Harry opened his mouth to shout back—that _he _had been minding his own business when _Snape_ had invaded _his _workplace—but instead he blurted, “This is about those memories, isn’t it?”

Snape grew so still and vibrated with so much violent tension that for a moment, Harry forgot he wasn’t eleven years old.

“I believe I told you never to mention them again,” Snape said in his softest, deadliest voice. “But as usual, you have no regard for my wishes. May I remind you that, as I am no longer your teacher, I am free to revenge myself on you without constraint? I assure you, I do not fear Azkaban.”

“And I don’t fear _you. _Don’t know if you noticed, but I’m no longer some helpless kid you can push around—”

_“Harry?!” _Ron’s voice floated up from the floor below—or above. _“Was that you?
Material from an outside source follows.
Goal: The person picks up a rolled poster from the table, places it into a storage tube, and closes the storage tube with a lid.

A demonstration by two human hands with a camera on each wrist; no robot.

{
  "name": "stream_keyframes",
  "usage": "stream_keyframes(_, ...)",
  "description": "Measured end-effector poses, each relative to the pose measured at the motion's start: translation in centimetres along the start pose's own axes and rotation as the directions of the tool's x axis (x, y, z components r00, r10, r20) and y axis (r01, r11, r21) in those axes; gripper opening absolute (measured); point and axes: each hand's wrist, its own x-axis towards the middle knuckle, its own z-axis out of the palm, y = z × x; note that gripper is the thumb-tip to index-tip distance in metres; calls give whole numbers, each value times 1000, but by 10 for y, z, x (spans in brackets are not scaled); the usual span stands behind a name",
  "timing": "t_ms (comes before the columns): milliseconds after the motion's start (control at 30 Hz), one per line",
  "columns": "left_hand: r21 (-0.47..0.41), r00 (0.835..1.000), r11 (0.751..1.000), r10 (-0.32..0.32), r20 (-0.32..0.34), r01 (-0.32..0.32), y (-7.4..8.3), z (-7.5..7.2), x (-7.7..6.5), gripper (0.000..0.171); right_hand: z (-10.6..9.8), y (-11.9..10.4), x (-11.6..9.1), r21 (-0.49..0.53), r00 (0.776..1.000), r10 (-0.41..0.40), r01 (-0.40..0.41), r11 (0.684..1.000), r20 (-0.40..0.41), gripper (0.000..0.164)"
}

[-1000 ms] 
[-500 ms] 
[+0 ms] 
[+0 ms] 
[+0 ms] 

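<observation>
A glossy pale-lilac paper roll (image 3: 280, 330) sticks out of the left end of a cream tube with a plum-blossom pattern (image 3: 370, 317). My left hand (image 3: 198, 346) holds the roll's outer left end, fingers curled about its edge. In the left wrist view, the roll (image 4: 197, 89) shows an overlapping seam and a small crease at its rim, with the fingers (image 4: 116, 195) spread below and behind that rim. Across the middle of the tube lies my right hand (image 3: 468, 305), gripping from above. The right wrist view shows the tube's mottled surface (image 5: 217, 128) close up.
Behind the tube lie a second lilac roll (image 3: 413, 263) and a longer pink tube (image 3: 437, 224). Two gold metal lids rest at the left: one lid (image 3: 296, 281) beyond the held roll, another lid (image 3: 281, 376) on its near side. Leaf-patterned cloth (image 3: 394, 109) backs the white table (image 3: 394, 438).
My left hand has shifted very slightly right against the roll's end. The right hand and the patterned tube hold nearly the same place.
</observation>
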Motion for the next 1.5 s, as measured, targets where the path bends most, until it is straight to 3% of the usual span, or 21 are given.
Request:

Where are you, mate?”_

“Ron!” Harry shouted back. “We’re up here!”

Footsteps pounded up the staircase.

“No!” Snape got to his feet. “Weasley, do not come into this room!” At Harry’s outraged look, he pointed at a convex mirror hanging—standing?—opposite the door. “We’re under the effects of a Distorquovorso Jinx, which was almost certainly triggered when our reflections appeared in that mirror. If Weasley comes in, he’ll be stuck up here with us.”

Ron was barreling through the gallery. Quickly Snape conjured a cloth to cover the mirror.

“Ron,” Harry shouted, “in here!”

Ron’s heavy footsteps approached. _“Harry!” _said his voice very close by.

Harry looked around, but—no Ron. Had he not seen the door?

“Ron, where are you? We’re up here!”

_“Harry?” _Ron’s voice had a note of panic in it. _“Where are you?”_

“Up _here_, you berk! Where are _you?”_

The disembodied footsteps faded away.

Harry stood, frozen in place, his mind quietly spinning off its axis.

“Interesting,” said Snape.

Harry spun around toward him. “What—just—_happened?”_

“It appears that we now exist in some form of alternate space.”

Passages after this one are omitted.